IN WITNESS WHEREOF, the parties have executed this Agreement as of the date
first written above.
COMPANY:
GALILEO CORPORATION
By: /s/ Xxxxxx X. Xxxxxxx
-------------------------------------
Xxxxxx X. Xxxxxxx,
Vice President and CFO
CONSULTANT:
ANC MANAGEMENT CORP.
By: /s/ Xxxxxxx X. Xxxxxxxxx
-------------------------------------
Xxxxxxx X. Xxxxxxxxx, Chairman
The undersigned Xxxxxxx X. Xxxxxxxxx, in his individual capacity, agrees to the
provisions of Section 7 hereof.
Dated as of August 31, 1999 /s/ Xxxxxxx X. Xxxxxxxxx
-------------------------------------
Xxxxxxx X. Xxxxxxxxx
SCHEDULE 1
Scope of Services
1. Management Services.
a. Consultation and advice with respect to the overall management and
operation of the Company and its business, including advisory services with
respect to production, marketing and sales, finance, administration and
personnel matters.
b. Provision of the Principal as President and CEO of the Company, to
perform the duties customarily performed by such officer in similar companies.
2. Strategic Services.
a. Consultation and advice with respect to the development,
implementation and monitoring of a strategic plan for the Company and
participation in the deliberations of the Board relating to the strategic plan.

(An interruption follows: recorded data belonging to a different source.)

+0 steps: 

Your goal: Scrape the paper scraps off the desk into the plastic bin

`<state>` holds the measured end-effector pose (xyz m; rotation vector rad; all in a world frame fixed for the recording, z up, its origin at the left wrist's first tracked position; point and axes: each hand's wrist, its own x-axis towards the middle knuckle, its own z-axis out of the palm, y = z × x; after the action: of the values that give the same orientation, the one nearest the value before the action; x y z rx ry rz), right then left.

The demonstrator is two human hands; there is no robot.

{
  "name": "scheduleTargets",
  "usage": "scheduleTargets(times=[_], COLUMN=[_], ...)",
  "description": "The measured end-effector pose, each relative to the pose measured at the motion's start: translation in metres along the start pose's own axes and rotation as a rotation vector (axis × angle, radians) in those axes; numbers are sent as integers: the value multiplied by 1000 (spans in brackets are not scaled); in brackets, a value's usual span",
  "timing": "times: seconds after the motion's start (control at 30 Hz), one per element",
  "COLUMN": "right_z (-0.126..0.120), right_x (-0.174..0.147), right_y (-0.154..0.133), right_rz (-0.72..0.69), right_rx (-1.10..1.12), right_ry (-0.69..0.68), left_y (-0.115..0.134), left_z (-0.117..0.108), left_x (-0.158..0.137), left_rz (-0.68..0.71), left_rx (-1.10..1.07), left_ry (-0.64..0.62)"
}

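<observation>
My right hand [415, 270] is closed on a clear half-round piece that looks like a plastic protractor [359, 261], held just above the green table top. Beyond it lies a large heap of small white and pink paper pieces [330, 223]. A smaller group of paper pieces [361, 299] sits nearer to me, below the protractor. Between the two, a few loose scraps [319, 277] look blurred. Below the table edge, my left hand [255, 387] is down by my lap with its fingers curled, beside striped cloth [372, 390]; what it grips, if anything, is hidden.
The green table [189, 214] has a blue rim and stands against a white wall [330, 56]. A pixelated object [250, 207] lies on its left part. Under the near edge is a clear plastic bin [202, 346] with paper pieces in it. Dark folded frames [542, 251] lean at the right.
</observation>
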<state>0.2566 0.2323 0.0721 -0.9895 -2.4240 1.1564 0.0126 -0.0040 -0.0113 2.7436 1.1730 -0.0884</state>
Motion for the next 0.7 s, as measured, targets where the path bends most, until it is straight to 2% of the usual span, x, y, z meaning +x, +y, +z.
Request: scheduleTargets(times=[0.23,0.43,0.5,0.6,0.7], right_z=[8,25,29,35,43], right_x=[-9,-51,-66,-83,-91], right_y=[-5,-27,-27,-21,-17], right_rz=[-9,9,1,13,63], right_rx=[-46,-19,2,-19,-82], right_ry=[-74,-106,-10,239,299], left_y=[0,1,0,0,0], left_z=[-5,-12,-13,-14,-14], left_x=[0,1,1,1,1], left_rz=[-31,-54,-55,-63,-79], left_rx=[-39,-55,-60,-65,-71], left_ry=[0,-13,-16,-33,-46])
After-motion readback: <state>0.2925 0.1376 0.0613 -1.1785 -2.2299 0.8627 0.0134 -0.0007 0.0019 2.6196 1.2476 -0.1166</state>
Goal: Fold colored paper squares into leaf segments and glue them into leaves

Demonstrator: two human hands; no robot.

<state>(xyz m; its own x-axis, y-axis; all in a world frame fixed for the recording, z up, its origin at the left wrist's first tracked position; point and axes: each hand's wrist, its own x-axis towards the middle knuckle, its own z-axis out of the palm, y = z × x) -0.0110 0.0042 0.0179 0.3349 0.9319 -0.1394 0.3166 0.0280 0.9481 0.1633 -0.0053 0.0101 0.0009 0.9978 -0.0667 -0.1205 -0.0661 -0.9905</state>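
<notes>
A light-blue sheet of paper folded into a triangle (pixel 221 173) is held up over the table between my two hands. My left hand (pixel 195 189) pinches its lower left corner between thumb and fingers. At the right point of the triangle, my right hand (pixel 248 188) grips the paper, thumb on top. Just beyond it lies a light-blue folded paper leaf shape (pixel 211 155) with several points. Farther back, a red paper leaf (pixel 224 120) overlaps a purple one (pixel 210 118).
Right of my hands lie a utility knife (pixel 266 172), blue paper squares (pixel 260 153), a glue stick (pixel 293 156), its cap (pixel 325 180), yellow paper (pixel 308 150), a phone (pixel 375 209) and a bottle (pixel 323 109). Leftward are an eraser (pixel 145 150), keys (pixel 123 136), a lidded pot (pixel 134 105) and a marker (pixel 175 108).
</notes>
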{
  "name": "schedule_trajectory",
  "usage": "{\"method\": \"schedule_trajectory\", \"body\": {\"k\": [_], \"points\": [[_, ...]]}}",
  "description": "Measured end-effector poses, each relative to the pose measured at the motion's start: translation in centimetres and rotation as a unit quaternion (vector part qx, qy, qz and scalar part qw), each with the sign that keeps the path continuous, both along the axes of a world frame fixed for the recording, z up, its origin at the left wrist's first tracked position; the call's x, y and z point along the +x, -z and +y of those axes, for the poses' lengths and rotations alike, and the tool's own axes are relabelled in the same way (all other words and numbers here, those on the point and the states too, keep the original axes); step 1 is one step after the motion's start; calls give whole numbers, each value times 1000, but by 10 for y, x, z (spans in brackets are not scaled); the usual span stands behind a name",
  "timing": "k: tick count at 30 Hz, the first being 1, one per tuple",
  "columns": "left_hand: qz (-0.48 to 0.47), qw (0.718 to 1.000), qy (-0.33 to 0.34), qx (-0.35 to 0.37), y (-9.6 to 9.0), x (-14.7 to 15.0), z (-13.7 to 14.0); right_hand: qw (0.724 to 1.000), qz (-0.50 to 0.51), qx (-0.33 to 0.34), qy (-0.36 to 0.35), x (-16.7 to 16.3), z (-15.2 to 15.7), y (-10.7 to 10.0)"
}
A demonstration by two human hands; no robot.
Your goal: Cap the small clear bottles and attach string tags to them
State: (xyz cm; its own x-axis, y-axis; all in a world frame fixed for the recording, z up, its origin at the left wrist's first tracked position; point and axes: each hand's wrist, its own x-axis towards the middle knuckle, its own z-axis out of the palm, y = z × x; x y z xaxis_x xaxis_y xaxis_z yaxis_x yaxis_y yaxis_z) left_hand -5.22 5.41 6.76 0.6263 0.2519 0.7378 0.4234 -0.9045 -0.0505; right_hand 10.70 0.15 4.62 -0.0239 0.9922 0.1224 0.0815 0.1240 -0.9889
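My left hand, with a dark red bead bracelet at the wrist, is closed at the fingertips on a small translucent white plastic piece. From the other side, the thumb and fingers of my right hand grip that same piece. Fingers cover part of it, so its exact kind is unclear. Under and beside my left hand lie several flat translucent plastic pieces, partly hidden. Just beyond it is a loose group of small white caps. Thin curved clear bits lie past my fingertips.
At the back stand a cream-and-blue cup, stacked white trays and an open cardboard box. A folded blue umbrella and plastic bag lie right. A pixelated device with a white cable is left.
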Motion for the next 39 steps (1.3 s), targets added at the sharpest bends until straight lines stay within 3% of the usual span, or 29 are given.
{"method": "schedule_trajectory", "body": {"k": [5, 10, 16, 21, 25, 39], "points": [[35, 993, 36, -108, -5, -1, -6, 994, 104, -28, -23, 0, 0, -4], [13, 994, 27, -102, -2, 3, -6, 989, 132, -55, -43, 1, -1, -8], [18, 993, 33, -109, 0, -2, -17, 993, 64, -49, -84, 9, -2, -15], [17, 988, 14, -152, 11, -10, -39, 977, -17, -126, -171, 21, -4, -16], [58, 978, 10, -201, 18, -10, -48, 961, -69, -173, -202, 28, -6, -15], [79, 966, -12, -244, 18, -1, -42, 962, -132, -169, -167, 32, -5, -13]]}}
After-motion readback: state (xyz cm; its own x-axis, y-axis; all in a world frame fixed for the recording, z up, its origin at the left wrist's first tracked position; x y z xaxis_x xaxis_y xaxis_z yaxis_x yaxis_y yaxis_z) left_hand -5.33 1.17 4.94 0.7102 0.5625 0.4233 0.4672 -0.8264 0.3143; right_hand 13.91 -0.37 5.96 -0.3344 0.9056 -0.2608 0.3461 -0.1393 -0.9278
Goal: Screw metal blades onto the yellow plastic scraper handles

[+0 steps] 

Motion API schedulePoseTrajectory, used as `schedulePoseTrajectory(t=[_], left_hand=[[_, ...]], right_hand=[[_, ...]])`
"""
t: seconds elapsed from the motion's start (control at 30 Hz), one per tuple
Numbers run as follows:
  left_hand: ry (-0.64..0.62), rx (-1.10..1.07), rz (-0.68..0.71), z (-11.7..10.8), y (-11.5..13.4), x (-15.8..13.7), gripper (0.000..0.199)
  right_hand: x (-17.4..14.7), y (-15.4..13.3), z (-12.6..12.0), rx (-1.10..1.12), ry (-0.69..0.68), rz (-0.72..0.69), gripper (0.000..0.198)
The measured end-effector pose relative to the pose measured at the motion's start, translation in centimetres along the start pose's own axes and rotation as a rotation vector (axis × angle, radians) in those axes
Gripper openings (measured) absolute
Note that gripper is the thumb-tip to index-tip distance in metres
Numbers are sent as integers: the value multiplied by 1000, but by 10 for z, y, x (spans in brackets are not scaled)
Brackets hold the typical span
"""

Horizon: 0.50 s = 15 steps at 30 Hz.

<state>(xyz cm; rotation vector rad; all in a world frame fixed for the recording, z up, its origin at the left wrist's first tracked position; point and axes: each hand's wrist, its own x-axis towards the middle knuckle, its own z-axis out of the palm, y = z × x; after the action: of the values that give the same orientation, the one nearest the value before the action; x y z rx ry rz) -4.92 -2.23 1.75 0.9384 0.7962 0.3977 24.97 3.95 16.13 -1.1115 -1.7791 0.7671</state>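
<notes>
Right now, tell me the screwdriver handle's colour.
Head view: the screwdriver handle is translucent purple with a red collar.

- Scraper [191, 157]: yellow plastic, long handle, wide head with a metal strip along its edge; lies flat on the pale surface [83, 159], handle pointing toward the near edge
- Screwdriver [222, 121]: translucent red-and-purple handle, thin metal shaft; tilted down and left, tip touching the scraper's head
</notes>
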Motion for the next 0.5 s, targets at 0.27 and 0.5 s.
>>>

b. Consultation and advice with respect to strategic transactions and
analysis with respect there.
[Note: Financial advisory, structuring, analytical and negotiating services and
related fees (if any) with respect to specific strategic transactions will be
separately negotiated and agreed to outside of this Agreement.]
SCHEDULE 2
Compensation/Expenses
Compensation:
A. Consultant shall be entitled to cash compensation at the rate of $250,000
per annum, payable in equal monthly installments on the last day of each
month.
B. In addition, Consultant shall receive non-qualified options pursuant to the
Company's 1991 Stock Option Plan to purchase 100,000 shares of the Company's
Common Stock, $.01 par value per share, at an exercise price of $11.4375 per
share, exercisable at any time until June 30, 2009. Such options shall be
governed by a mutually agreeable Non-Qualified Stock Option Agreement.
Expenses:
The Company shall reimburse the Consultant, from time to time upon request
accompanied by appropriate documentation, all out-of-pocket expenses (including
an automobile allowance at the IRS rate then in effect) reasonably incurred by
Consultant in providing consulting services.